> [Your task]
Your job with the data below is to output exactly the lines from the one holding "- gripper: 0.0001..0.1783" down to the one holding "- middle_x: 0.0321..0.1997", both included, and no others.

Collected data entries

___

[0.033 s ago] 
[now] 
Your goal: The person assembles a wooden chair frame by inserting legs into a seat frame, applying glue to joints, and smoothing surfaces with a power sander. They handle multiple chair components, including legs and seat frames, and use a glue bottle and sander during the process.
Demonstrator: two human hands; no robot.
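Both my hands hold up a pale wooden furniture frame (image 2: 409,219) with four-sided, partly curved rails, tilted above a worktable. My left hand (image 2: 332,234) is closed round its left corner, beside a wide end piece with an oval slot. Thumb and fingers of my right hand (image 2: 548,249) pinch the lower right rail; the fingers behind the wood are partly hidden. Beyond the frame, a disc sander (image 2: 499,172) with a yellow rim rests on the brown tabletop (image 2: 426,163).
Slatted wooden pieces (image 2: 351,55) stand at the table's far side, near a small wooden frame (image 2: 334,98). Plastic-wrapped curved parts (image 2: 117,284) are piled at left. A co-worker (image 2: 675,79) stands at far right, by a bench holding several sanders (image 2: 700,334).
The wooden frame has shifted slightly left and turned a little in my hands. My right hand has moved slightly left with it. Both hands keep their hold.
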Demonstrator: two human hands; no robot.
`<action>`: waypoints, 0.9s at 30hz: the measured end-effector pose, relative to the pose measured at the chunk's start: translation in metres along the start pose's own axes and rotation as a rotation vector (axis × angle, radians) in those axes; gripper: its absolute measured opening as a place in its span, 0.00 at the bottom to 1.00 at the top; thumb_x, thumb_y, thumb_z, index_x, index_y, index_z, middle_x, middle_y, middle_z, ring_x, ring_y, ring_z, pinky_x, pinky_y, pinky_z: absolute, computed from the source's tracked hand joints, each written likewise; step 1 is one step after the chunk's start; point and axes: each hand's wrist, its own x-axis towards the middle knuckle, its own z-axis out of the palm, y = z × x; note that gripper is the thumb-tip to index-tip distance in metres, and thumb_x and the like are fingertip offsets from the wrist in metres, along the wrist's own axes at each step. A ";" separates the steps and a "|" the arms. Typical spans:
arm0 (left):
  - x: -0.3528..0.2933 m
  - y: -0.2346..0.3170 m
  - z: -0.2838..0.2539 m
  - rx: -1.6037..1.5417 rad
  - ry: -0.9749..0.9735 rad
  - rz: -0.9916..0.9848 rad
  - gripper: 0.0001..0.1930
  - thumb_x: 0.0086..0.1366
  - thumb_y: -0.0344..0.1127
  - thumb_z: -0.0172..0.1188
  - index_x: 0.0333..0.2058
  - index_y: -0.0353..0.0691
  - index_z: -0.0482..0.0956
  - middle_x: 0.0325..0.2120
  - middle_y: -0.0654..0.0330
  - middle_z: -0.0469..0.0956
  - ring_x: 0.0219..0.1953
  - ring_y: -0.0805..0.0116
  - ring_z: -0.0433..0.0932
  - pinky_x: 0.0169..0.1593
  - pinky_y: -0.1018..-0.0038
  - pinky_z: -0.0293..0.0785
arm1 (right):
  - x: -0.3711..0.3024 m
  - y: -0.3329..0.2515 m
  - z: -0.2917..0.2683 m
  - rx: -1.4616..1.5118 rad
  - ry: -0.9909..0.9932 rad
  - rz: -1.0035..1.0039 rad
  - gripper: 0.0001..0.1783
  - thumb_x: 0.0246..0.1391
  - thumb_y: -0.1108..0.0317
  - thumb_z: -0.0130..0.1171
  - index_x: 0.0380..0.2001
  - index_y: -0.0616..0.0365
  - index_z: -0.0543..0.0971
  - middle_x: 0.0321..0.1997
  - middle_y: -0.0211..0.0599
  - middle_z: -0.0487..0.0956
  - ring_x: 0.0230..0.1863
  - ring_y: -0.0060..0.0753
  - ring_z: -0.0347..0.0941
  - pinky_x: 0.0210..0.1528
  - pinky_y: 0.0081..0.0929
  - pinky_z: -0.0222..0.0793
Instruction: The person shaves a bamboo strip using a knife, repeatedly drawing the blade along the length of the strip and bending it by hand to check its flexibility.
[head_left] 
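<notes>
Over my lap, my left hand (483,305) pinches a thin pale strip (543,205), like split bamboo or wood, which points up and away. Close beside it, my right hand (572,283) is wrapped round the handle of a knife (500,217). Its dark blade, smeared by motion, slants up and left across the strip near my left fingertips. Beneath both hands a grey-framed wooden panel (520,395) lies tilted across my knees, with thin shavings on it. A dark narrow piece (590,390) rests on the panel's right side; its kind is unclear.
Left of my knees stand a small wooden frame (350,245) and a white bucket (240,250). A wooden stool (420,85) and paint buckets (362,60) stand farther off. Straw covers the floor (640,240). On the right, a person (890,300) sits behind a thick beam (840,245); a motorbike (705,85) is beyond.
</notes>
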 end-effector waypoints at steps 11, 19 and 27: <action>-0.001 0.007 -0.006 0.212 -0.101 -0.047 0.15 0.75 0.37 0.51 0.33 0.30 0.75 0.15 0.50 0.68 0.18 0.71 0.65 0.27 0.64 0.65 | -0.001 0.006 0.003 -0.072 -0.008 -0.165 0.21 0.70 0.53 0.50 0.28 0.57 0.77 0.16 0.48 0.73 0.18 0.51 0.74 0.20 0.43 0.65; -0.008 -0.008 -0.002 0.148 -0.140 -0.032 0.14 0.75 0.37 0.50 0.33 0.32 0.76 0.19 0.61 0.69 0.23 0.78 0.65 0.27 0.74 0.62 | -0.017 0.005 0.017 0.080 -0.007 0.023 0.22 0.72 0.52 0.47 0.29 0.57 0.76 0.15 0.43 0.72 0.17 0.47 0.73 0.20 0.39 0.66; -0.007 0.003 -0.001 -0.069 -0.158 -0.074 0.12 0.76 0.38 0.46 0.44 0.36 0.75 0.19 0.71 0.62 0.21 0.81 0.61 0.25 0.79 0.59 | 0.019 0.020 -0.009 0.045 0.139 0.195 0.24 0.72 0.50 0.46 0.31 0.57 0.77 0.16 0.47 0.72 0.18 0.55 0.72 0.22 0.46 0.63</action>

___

> [Completed task]
  - gripper: 0.0001..0.1783
  - thumb_x: 0.0246..0.1391
  - thumb_y: -0.1108..0.0317
  - thumb_z: -0.0130..0.1171
  - index_x: 0.0380..0.2001
  - index_y: -0.0616..0.0365
  - index_z: -0.0543..0.0971
  - middle_x: 0.0321..0.1997

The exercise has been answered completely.